If I Wrote a Love Song For My Father
If I were to write a love song for my father, what it might sound like? A dirge perhaps, dark and lonely, haunting, wistful with what could have been, heavy with emptiness of unrequited love. And the words — they might cry with rage, might swoon with ache, might drip with longing.
My early memories are of a strong, determined man, one larger than life with thick hands and tree trunks for legs, moody like the moon, charming and clever one moment, a frightening, tyrannical giant the next. From him I learned awe and anger, caprice and temper, the sharp cut of sarcasm. From him I learned chagrin.
Today, he has shrunken, whether by age or disappointment, perhaps both. I am no longer afraid. Sad, yes, but not intimidated. Would it shock him to know this? Would it surprise him to see that the little girl he cowed into submission has found her power? No. He claims it for his own. “When you make it, I’ll take all the credit,” he said once. He meant it as a joke, as all the sophisticatedly weak do. At the time, it irked me, but the years have taught me that he is entitled to some credit. Because of him, I have learned to stand solid on ground of my own, to declare myself, to claim my truth, to love and to give and to know why I do it.
I found that as much can be learned from absence as from example; the life I have created is sodden with truths learned as opposites. I have become that which I could not see, that which I ached to know. I filled the gap left by a frightened father with my own strength, my own fierce love for myself, for my husband, for my children. Because of the lack, I have become greater, more, stronger, braver and truer than I might otherwise have been.

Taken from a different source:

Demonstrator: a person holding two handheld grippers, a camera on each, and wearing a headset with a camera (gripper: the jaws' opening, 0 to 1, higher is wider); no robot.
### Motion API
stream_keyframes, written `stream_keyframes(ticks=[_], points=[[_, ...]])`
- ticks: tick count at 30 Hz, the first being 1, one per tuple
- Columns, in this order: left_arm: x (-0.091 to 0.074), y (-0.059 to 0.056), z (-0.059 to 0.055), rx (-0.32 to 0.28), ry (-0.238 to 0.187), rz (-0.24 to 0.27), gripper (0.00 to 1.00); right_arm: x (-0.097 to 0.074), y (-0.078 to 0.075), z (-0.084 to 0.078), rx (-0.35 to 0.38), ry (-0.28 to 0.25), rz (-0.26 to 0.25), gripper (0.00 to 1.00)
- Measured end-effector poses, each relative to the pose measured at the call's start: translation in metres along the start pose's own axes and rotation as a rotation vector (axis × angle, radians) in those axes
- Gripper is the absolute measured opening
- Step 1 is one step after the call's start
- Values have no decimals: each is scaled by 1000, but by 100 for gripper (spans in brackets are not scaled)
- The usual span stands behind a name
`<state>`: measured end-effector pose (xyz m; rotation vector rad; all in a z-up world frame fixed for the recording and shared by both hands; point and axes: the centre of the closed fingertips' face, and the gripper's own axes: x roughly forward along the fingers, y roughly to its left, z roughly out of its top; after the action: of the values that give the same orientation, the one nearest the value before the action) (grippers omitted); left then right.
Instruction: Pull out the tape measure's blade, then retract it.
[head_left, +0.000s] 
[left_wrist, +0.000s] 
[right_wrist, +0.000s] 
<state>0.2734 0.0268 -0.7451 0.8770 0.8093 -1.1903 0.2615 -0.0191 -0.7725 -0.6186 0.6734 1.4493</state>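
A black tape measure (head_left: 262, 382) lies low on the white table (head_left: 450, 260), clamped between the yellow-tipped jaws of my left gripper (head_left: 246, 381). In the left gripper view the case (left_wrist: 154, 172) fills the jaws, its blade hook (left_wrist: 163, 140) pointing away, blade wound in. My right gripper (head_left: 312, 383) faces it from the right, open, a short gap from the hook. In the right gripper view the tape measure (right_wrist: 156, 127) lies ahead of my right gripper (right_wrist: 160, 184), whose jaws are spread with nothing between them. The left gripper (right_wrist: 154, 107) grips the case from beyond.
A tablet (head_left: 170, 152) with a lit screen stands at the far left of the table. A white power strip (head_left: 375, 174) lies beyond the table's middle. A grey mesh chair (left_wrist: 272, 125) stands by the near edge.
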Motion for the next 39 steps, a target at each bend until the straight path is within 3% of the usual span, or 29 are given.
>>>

Still, I love him, in the way we love what is not good for us but is still familiar. He can be funny, has a certain declarative take on the world; the life he has built for himself makes him happy. It doesn’t include much of my family or I, but it is admirable, in its way, for having been built out of ruins. In that sense, he offers an example of grit and determination, of working with what the world has given. I’ve used that example in my own life, encouraged myself with notice of his second chance. No person is ever all bad — just sometimes not the right match for another.
If I were to write a love song for my father, it might scream, bitter and vengeful, it might sob and lick wounds. Might, but it won’t, because I won’t write it, I won’t sing it. Instead, I soothe my longing heart with bandages of other love. My grandfather’s love is a life ring. From him I learned love’s guidance. My husband’s love is a salve. From him I have learned love’s endurance. My father-in-law’s love is a gauze. One day, in a letter, he offered to be my second father, although he had already six daughters, two sons of his own. From him I have learned love’s infinity.